Here is the task for the listing below: output exactly the lines from the one containing "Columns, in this" through the one containing "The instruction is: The", and leave out the pictures.
══ INFORMATION SHOWN ══
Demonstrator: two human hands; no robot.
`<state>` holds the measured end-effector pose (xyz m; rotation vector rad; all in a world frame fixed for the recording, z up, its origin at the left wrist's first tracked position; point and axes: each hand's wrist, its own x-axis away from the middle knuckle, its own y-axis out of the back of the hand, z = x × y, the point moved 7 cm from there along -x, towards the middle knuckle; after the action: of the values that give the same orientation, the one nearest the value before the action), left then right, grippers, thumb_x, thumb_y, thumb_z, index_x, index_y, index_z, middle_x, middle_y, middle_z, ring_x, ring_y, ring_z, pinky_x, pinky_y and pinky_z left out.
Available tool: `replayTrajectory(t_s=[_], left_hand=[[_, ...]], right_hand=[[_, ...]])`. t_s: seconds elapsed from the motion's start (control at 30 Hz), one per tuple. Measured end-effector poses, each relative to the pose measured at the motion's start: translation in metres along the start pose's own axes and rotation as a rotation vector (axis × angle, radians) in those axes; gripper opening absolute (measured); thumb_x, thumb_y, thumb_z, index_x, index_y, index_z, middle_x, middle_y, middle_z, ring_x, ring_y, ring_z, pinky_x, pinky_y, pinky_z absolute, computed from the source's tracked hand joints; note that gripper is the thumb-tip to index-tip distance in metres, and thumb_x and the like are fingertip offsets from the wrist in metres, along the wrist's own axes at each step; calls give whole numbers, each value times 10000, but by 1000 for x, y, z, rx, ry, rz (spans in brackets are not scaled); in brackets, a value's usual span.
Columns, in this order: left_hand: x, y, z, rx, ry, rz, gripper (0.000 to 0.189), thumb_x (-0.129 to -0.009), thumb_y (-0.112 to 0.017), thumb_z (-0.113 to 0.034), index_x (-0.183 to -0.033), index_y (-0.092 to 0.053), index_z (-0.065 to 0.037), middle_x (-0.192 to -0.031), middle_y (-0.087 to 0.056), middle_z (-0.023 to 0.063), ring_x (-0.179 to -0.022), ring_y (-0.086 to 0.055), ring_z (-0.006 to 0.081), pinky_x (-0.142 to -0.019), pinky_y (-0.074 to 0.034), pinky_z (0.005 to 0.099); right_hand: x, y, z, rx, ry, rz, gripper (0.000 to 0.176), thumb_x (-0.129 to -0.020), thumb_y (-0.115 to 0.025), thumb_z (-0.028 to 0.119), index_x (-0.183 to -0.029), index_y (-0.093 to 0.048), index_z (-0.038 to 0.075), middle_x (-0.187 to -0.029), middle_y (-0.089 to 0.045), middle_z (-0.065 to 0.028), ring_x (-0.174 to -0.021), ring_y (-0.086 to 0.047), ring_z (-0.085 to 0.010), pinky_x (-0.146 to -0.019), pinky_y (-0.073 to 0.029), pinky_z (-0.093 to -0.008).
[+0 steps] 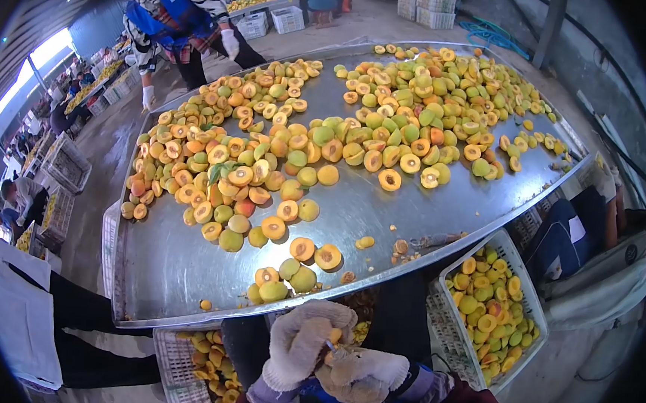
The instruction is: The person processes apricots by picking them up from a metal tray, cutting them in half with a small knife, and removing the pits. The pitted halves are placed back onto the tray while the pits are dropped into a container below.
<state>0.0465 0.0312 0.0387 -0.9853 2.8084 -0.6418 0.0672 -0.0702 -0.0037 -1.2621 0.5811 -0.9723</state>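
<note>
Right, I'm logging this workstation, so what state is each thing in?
Left hand: gloved, fingers curled, grip partly hidden
Right hand: gloved, fingers curled, grip partly hidden
Fruit: heaped, many halved, some with pits showing
Table: shiny, scraps near the edge
Right crate: upright, well filled with fruit
Left crate: holding fruit, partly hidden
Hose: loosely coiled on the floor

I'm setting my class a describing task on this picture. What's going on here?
The wearer's gloved left hand and right hand are close together by the table's near edge, a small orange piece showing between them; which hand grips it is unclear. Fruit, much of it halved, lies across the metal table. A left crate and right crate hold more. Another person stands across the table.
</note>
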Motion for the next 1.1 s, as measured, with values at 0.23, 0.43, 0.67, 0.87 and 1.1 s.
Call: replayTrajectory(t_s=[0.23,0.43,0.67,0.87,1.1], left_hand=[[-8,-1,-27,-756,-478,154,189,-859,-639,-130,-1006,-686,-21,-939,-692,129,-827,-688,249,-737,-533,321],[5,7,4,-126,-314,38,360,-951,-557,-338,-1015,-631,8,-944,-674,166,-779,-667,248,-694,-540,344],[-2,16,36,316,74,-141,506,-1007,-427,-461,-1021,-579,21,-995,-651,178,-779,-646,222,-662,-535,314],[-9,6,48,1001,312,-138,434,-1013,-436,-431,-1029,-551,-12,-931,-626,133,-744,-633,214,-585,-496,291],[59,159,-18,-418,-181,-931,301,-996,-488,-307,-950,-627,-44,-791,-613,55,-610,-621,143,-464,-447,252]], right_hand=[[-3,15,-5,123,21,-56,241,-924,-620,268,-1016,-598,46,-886,-594,-1,-806,-572,-91,-738,-475,-213],[-2,6,-11,-8,-29,-45,261,-927,-622,286,-1050,-599,56,-892,-595,10,-778,-570,-66,-708,-470,-198],[-6,15,-4,108,30,-71,242,-922,-628,271,-1022,-604,52,-903,-601,8,-797,-566,-50,-714,-461,-186],[-3,25,5,186,109,-52,282,-907,-643,172,-1134,-593,12,-1001,-635,-35,-930,-601,-102,-835,-495,-243],[20,49,22,353,89,-350,277,-920,-626,148,-1156,-597,5,-992,-644,-34,-909,-613,-111,-827,-505,-255]])
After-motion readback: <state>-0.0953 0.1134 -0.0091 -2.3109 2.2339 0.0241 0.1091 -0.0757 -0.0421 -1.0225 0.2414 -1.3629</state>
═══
▶ _SOLUTION TO THE PROBLEM_:
Columns, in this order: left_hand: x, y, z, rx, ry, rz, gripper (0.000 to 0.189), thumb_x (-0.129 to -0.009), thumb_y (-0.112 to 0.017), thumb_z (-0.113 to 0.034), index_x (-0.183 to -0.033), index_y (-0.092 to 0.053), index_z (-0.065 to 0.037), middle_x (-0.192 to -0.031), middle_y (-0.087 to 0.056), middle_z (-0.023 to 0.063), ring_x (-0.179 to -0.022), ring_y (-0.086 to 0.055), ring_z (-0.006 to 0.081), pinky_x (-0.142 to -0.019), pinky_y (-0.074 to 0.034), pinky_z (0.005 to 0.099); right_hand: x, y, z, rx, ry, rz, gripper (0.000 to 0.176), thumb_x (-0.129 to -0.020), thumb_y (-0.115 to 0.025), thumb_z (-0.028 to 0.119), index_x (-0.183 to -0.029), index_y (-0.093 to 0.048), index_z (-0.038 to 0.075), middle_x (-0.187 to -0.029), middle_y (-0.089 to 0.045), middle_z (-0.065 to 0.028), ring_x (-0.174 to -0.021), ring_y (-0.086 to 0.047), ring_z (-0.085 to 0.010), pinky_x (-0.146 to -0.019), pinky_y (-0.073 to 0.029), pinky_z (-0.093 to -0.008).
[+0 steps] 
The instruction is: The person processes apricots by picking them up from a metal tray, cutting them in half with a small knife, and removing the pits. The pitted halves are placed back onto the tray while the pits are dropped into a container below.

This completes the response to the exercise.